=== SUPPLIED INFORMATION ===

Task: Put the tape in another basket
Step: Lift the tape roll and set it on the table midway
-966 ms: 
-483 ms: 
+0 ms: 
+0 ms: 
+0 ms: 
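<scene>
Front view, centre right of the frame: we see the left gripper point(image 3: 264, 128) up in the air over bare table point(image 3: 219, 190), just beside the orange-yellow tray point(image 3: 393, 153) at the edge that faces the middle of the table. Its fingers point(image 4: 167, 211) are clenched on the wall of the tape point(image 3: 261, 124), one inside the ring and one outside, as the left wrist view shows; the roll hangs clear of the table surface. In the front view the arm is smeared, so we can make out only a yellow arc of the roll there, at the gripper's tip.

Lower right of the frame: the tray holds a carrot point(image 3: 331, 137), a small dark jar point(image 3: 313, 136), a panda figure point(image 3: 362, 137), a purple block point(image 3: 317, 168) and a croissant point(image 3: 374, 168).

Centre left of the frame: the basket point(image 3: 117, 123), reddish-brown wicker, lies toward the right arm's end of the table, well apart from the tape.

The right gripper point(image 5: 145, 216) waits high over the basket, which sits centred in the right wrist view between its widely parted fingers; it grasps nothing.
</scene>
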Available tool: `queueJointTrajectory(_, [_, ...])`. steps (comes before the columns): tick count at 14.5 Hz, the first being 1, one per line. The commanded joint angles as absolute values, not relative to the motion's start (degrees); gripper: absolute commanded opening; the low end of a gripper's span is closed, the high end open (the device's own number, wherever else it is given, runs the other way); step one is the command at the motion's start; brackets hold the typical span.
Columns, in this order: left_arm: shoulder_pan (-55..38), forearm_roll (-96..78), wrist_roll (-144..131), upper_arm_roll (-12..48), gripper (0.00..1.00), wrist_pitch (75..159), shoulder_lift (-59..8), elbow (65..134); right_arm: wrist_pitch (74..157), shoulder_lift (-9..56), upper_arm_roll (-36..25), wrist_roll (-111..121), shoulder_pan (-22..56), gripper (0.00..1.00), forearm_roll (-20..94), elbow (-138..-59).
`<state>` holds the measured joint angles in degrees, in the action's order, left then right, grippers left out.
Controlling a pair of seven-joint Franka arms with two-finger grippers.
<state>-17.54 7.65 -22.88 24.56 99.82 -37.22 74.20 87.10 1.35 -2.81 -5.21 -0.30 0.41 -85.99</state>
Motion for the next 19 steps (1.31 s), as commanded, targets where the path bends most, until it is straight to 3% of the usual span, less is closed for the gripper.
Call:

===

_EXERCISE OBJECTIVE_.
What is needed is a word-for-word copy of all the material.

_TASK SOLUTION_.
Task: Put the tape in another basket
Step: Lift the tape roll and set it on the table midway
-966 ms: 
-483 ms: 
+0 ms: 
+0 ms: 
+0 ms: 
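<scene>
Front view, centre right of the frame: we see the left gripper point(image 3: 264, 128) up in the air over bare table point(image 3: 219, 190), just beside the orange-yellow tray point(image 3: 393, 153) at the edge that faces the middle of the table. Its fingers point(image 4: 167, 211) are clenched on the wall of the tape point(image 3: 261, 124), one inside the ring and one outside, as the left wrist view shows; the roll hangs clear of the table surface. In the front view the arm is smeared, so we can make out only a yellow arc of the roll there, at the gripper's tip.

Lower right of the frame: the tray holds a carrot point(image 3: 331, 137), a small dark jar point(image 3: 313, 136), a panda figure point(image 3: 362, 137), a purple block point(image 3: 317, 168) and a croissant point(image 3: 374, 168).

Centre left of the frame: the basket point(image 3: 117, 123), reddish-brown wicker, lies toward the right arm's end of the table, well apart from the tape.

The right gripper point(image 5: 145, 216) waits high over the basket, which sits centred in the right wrist view between its widely parted fingers; it grasps nothing.
</scene>
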Available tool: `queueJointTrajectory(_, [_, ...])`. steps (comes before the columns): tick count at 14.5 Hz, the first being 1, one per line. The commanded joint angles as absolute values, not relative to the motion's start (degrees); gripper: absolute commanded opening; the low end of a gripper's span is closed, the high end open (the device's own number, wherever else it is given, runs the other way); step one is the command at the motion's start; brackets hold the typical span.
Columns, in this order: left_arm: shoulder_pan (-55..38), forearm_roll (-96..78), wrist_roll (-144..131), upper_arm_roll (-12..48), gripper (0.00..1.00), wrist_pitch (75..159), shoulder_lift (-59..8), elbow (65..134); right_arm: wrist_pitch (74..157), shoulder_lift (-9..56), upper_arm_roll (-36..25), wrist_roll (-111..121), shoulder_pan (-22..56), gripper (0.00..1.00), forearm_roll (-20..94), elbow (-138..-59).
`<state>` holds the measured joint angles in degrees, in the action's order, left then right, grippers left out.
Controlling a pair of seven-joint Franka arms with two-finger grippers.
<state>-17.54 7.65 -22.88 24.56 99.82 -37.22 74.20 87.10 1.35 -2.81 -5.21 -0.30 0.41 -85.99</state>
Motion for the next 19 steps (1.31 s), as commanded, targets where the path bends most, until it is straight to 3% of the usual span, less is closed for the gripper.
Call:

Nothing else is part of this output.